(PROVIDED INFORMATION begins)

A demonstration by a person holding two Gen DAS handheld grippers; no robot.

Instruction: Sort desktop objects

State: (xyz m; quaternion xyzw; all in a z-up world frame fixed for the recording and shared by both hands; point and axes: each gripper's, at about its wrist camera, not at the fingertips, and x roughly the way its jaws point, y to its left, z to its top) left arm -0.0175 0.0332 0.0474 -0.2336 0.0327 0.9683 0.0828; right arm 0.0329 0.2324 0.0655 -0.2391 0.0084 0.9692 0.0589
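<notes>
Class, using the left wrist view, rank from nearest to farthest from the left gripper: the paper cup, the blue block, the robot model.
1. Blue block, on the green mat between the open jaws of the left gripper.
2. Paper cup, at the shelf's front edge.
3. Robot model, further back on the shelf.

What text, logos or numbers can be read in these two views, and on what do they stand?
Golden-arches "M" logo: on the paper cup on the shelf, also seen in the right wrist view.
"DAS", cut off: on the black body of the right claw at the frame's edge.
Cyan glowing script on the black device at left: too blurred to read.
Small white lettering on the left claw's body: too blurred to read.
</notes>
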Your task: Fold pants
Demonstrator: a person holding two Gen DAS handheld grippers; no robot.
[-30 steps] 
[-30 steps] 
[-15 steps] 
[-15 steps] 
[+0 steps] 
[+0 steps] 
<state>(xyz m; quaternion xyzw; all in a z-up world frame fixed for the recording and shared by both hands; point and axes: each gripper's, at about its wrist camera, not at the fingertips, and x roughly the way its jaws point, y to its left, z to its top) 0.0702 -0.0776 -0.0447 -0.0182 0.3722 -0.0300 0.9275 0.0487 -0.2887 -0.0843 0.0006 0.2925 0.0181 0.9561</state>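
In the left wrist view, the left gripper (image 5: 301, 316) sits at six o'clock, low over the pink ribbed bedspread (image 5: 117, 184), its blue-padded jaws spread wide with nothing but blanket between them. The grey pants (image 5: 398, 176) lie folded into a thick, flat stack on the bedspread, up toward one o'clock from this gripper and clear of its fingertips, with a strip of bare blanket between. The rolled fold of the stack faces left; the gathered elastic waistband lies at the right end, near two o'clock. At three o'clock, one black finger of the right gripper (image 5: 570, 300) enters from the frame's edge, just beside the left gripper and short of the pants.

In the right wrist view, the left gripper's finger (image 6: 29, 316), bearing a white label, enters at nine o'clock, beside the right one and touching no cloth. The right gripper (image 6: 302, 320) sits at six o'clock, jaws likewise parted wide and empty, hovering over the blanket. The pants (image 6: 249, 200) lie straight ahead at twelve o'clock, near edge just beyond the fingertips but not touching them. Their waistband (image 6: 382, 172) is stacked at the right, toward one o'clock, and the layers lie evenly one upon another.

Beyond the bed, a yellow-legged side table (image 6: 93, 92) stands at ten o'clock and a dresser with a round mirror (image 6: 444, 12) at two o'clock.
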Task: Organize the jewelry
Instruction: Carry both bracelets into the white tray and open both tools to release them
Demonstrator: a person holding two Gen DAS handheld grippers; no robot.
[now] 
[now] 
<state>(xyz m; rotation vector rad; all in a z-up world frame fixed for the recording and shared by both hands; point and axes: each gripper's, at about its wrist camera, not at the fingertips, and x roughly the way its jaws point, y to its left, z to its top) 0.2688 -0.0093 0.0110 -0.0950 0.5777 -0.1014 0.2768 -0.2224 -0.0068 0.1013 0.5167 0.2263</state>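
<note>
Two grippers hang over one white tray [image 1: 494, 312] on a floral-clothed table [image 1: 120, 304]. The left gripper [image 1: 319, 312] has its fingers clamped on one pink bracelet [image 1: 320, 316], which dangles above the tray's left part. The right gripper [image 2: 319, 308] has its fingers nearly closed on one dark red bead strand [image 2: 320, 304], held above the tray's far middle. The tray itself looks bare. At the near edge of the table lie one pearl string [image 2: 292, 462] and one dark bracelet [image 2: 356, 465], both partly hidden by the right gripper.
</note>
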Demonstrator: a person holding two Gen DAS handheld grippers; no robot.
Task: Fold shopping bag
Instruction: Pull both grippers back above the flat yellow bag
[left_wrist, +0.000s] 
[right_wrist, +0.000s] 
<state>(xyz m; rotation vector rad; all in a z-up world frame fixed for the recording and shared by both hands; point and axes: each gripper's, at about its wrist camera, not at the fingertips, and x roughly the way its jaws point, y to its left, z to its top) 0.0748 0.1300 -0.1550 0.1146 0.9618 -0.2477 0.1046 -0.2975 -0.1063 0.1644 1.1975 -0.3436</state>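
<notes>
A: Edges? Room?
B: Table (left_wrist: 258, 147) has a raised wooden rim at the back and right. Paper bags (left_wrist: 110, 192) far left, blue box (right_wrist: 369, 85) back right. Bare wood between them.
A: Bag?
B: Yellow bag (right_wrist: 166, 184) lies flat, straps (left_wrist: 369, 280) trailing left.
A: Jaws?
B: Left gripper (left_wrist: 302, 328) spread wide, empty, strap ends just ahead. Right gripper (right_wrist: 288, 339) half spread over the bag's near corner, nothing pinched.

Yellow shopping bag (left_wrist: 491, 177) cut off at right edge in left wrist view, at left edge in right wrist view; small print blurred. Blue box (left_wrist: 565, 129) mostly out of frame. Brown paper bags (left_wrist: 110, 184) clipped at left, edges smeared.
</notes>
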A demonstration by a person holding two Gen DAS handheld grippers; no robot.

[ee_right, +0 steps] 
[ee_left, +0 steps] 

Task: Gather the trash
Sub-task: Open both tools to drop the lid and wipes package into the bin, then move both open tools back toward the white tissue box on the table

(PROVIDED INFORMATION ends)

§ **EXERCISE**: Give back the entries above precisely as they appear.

§ **RESULT BELOW**:
A demonstration by a person holding two Gen DAS handheld grippers; no robot.

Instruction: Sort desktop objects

State: (xyz m; quaternion xyzw; all in a z-up world frame fixed for the recording and shared by both hands; point and axes: each gripper's, at about its wrist camera, not at the fingertips, and x roughly the way its jaws point, y to its left, z to its top) left arm -0.0175 0.0332 0.0474 -0.2336 0.0327 0.9683 0.0828; right arm 0.0329 0.2324 0.0655 -0.2391 0.0084 0.9692 0.0589
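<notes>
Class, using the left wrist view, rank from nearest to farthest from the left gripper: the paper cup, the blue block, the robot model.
1. Blue block, on the green mat between the open jaws of the left gripper.
2. Paper cup, at the shelf's front edge.
3. Robot model, further back on the shelf.

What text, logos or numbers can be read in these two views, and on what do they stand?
Golden-arches "M" logo: on the paper cup on the shelf, also seen in the right wrist view.
"DAS", cut off: on the black body of the right claw at the frame's edge.
Cyan glowing script on the black device at left: too blurred to read.
Small white lettering on the left claw's body: too blurred to read.
</notes>
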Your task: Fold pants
Demonstrator: a person holding two Gen DAS handheld grippers; no robot.
[-30 steps] 
[-30 steps] 
[-15 steps] 
[-15 steps] 
[+0 steps] 
[+0 steps] 
<state>(xyz m; quaternion xyzw; all in a z-up world frame fixed for the recording and shared by both hands; point and axes: each gripper's, at about its wrist camera, not at the fingertips, and x roughly the way its jaws point, y to its left, z to its top) 0.0702 -0.0776 -0.0447 -0.0182 0.3722 -0.0300 0.9275 0.0487 -0.2887 -0.0843 0.0006 0.2925 0.0181 0.9561</state>
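In the left wrist view, the left gripper (image 5: 301, 316) sits at six o'clock, low over the pink ribbed bedspread (image 5: 117, 184), its blue-padded jaws spread wide with nothing but blanket between them. The grey pants (image 5: 398, 176) lie folded into a thick, flat stack on the bedspread, up toward one o'clock from this gripper and clear of its fingertips, with a strip of bare blanket between. The rolled fold of the stack faces left; the gathered elastic waistband lies at the right end, near two o'clock. At three o'clock, one black finger of the right gripper (image 5: 570, 300) enters from the frame's edge, just beside the left gripper and short of the pants.

In the right wrist view, the left gripper's finger (image 6: 29, 316), bearing a white label, enters at nine o'clock, beside the right one and touching no cloth. The right gripper (image 6: 302, 320) sits at six o'clock, jaws likewise parted wide and empty, hovering over the blanket. The pants (image 6: 249, 200) lie straight ahead at twelve o'clock, near edge just beyond the fingertips but not touching them. Their waistband (image 6: 382, 172) is stacked at the right, toward one o'clock, and the layers lie evenly one upon another.

Beyond the bed, a yellow-legged side table (image 6: 93, 92) stands at ten o'clock and a dresser with a round mirror (image 6: 444, 12) at two o'clock.
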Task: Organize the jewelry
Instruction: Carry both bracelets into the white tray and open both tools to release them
Demonstrator: a person holding two Gen DAS handheld grippers; no robot.
[now] 
[now] 
<state>(xyz m; rotation vector rad; all in a z-up world frame fixed for the recording and shared by both hands; point and axes: each gripper's, at about its wrist camera, not at the fingertips, and x roughly the way its jaws point, y to its left, z to its top) 0.2688 -0.0093 0.0110 -0.0950 0.5777 -0.1014 0.2768 -0.2224 -0.0068 0.1013 0.5167 0.2263</state>
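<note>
Two grippers hang over one white tray [image 1: 494, 312] on a floral-clothed table [image 1: 120, 304]. The left gripper [image 1: 319, 312] has its fingers clamped on one pink bracelet [image 1: 320, 316], which dangles above the tray's left part. The right gripper [image 2: 319, 308] has its fingers nearly closed on one dark red bead strand [image 2: 320, 304], held above the tray's far middle. The tray itself looks bare. At the near edge of the table lie one pearl string [image 2: 292, 462] and one dark bracelet [image 2: 356, 465], both partly hidden by the right gripper.
</note>
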Demonstrator: a person holding two Gen DAS handheld grippers; no robot.
Task: Fold shopping bag
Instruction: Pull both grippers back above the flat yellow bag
[left_wrist, +0.000s] 
[right_wrist, +0.000s] 
<state>(xyz m; rotation vector rad; all in a z-up world frame fixed for the recording and shared by both hands; point and axes: each gripper's, at about its wrist camera, not at the fingertips, and x roughly the way its jaws point, y to its left, z to its top) 0.0748 0.1300 -0.1550 0.1146 0.9618 -0.2477 0.1046 -0.2975 -0.1063 0.1644 1.1975 -0.3436</state>
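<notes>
A: Edges? Room?
B: Table (left_wrist: 258, 147) has a raised wooden rim at the back and right. Paper bags (left_wrist: 110, 192) far left, blue box (right_wrist: 369, 85) back right. Bare wood between them.
A: Bag?
B: Yellow bag (right_wrist: 166, 184) lies flat, straps (left_wrist: 369, 280) trailing left.
A: Jaws?
B: Left gripper (left_wrist: 302, 328) spread wide, empty, strap ends just ahead. Right gripper (right_wrist: 288, 339) half spread over the bag's near corner, nothing pinched.

Yellow shopping bag (left_wrist: 491, 177) cut off at right edge in left wrist view, at left edge in right wrist view; small print blurred. Blue box (left_wrist: 565, 129) mostly out of frame. Brown paper bags (left_wrist: 110, 184) clipped at left, edges smeared.
</notes>
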A demonstration by a person holding two Gen DAS handheld grippers; no robot.

[ee_right, +0 steps] 
[ee_left, +0 steps] 

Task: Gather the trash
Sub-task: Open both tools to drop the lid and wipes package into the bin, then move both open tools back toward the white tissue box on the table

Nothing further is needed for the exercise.